- **What is expected**:
Output every entry below word for word, minus the images.

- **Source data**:
· · · · · · ·

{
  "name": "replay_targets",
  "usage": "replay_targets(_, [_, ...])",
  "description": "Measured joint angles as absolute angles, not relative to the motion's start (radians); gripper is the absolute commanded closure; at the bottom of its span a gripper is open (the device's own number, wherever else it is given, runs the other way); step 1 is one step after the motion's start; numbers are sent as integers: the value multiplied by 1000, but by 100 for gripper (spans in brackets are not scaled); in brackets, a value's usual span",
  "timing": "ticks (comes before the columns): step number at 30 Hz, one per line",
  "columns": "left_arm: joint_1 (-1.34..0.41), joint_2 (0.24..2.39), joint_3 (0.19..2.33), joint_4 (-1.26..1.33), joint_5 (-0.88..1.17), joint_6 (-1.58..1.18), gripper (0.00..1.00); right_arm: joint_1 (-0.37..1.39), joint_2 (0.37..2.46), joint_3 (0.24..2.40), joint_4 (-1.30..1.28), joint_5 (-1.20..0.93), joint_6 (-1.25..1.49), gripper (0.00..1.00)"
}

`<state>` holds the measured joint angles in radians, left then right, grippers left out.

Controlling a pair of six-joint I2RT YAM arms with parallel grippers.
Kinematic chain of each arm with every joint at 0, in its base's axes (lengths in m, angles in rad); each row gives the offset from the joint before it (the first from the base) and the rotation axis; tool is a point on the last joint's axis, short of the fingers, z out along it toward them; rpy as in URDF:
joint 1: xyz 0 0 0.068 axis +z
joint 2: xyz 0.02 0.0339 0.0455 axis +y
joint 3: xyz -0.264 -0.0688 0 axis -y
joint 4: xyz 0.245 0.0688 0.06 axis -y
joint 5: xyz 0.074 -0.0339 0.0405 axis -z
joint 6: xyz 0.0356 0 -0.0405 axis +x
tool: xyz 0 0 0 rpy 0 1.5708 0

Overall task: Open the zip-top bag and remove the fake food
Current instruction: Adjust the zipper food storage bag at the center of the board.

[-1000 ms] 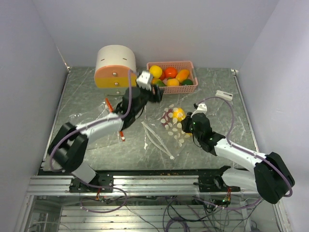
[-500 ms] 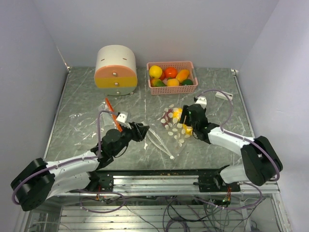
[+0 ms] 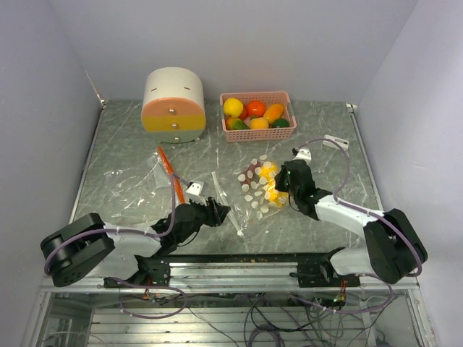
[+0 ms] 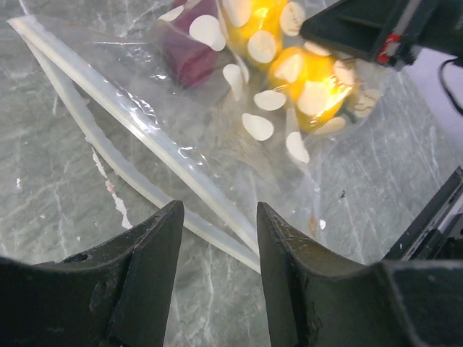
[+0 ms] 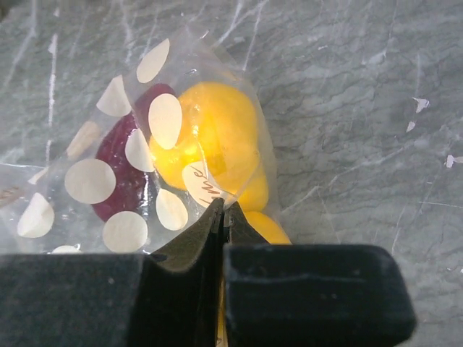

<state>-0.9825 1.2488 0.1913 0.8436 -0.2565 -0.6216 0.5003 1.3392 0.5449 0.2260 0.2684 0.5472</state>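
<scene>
Bag (image 5: 166, 123) seemingly in shut right pincer (image 5: 221, 213)

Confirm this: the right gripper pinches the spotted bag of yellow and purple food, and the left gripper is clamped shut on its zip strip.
Wrong: the left gripper stands open, jaws apart, the zip strip unclamped, as the left wrist view shows. The right gripper does pinch the spotted bag.

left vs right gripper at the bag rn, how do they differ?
The left gripper has its jaws apart with nothing gripped; the right gripper is shut, apparently pinching the film. The left gripper faces the zip strip; the right gripper sits at the opposite end, beside the yellow fake food. Both are at the same spotted zip-top bag.
</scene>
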Motion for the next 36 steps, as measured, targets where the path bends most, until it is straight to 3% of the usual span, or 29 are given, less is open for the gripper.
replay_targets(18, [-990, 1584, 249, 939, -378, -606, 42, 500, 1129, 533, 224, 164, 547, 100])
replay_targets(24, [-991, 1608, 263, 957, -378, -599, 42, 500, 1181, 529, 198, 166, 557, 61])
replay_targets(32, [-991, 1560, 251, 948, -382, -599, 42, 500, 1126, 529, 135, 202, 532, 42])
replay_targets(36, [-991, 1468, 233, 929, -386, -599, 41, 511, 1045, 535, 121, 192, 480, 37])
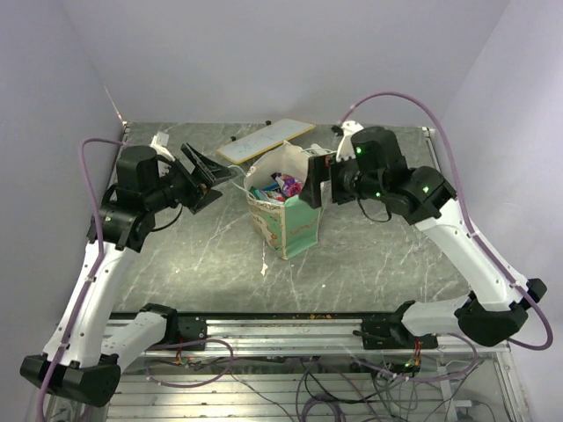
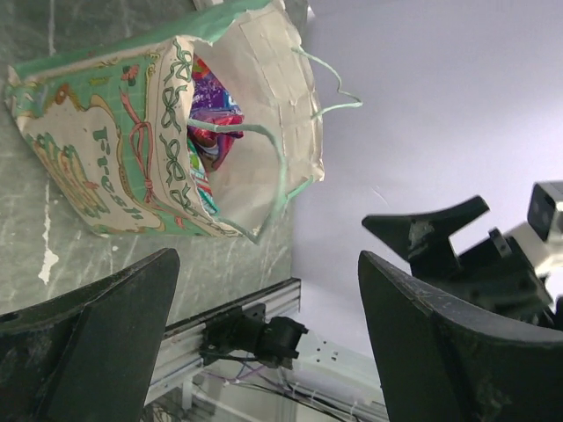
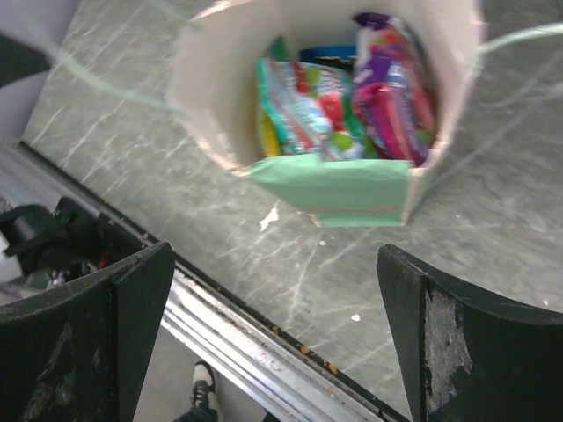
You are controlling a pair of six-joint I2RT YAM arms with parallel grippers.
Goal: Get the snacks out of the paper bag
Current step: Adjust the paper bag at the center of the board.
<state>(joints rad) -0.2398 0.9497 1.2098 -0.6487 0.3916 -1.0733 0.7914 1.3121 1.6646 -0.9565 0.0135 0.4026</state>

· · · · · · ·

- **Task response**:
{
  "name": "replay_targets",
  "usage": "replay_targets(_, [_, ...])",
  "description": "Measured joint angles as absolute angles, not relative to the motion's start (radians); gripper is the absolute commanded closure; at the bottom of its span a gripper is open (the device's own number, wherever else it is given, runs the other way); step 1 is one step after the motion's start; numbers are sent as integers: the value multiplied by 1000, but by 100 for gripper (spans in brackets are not scaled); in brackets, a value's usual span",
  "timing": "ticks (comes before the columns): step number at 30 Hz, one per line",
  "columns": "left_arm: joint_1 (-1.34..0.41), joint_2 (0.24..2.39), joint_3 (0.19..2.33), joint_4 (-1.26..1.33), joint_5 (-0.88..1.17), joint_6 (-1.58..1.18), gripper (0.00..1.00); right_arm: joint_1 (-0.37..1.39), joint_2 (0.37..2.46), joint_3 (0.24..2.40), joint_4 (-1.30..1.28), joint_5 (-1.20..0.93), joint_6 (-1.25..1.49), gripper (0.00..1.00)"
}

`<state>` holds the measured joint angles in radians, left then right, grippers left out.

Controlling a pair of six-joint I2RT YAM arms with parallel grippers.
Kinematic chain of each arm with every joint at 0, in its base's axes (lengths in m, angles in rad); each row gives the offset from the joint before it (the first from the base) and the rotation axis; tool is a point on the last joint's axis, short of the fingers, z out along it toward them; rpy as in URDF:
joint 1: xyz 0 0 0.068 axis +z
joint 2: xyz 0.02 0.0339 0.0455 axis +y
joint 3: xyz -0.264 -0.0688 0 axis -y
joint 4: xyz 0.245 0.0688 0.06 axis -y
joint 5: xyz 0.074 -0.0339 0.0405 axis -z
joint 6: xyz 0.0356 0 -0.0405 axis +x
tool: xyz 0 0 0 rpy 0 1.5708 0

Overall task: Open the zip-top bag and remove the fake food
Current instruction: Adjust the zipper food storage bag at the center of the board.

[-1000 ms] 
[-500 ms] 
[+0 ms] 
[+0 ms] 
[+0 ms] 

<state>-0.9825 1.2488 0.1913 0.8436 -0.2565 -0.6216 0.5003 1.3392 0.5449 0.2260 0.2684 0.5472</state>
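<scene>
Bag (image 5: 166, 123) seemingly in shut right pincer (image 5: 221, 213)

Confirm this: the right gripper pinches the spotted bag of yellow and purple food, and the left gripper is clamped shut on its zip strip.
Wrong: the left gripper stands open, jaws apart, the zip strip unclamped, as the left wrist view shows. The right gripper does pinch the spotted bag.

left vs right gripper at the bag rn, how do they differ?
The left gripper has its jaws apart with nothing gripped; the right gripper is shut, apparently pinching the film. The left gripper faces the zip strip; the right gripper sits at the opposite end, beside the yellow fake food. Both are at the same spotted zip-top bag.
</scene>
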Motion for the next 36 steps, as measured, targets where the path bends most, until it is straight to 3% of the usual span, or 29 are given, less is open for the gripper.
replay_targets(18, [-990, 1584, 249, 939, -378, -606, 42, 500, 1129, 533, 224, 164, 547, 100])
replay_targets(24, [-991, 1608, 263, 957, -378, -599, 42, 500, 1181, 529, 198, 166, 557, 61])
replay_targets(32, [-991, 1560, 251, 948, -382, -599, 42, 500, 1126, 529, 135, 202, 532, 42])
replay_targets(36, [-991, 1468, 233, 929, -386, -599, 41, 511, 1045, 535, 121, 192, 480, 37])
You are controlling a pair of six-joint I2RT YAM arms with parallel grippers.
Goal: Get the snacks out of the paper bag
Current step: Adjust the paper bag at the center of the board.
<state>(joints rad) -0.2398 0.9497 1.2098 -0.6487 0.3916 -1.0733 0.7914 1.3121 1.6646 -0.9565 0.0135 0.4026</state>

That finishes the exercise, with nothing more to add.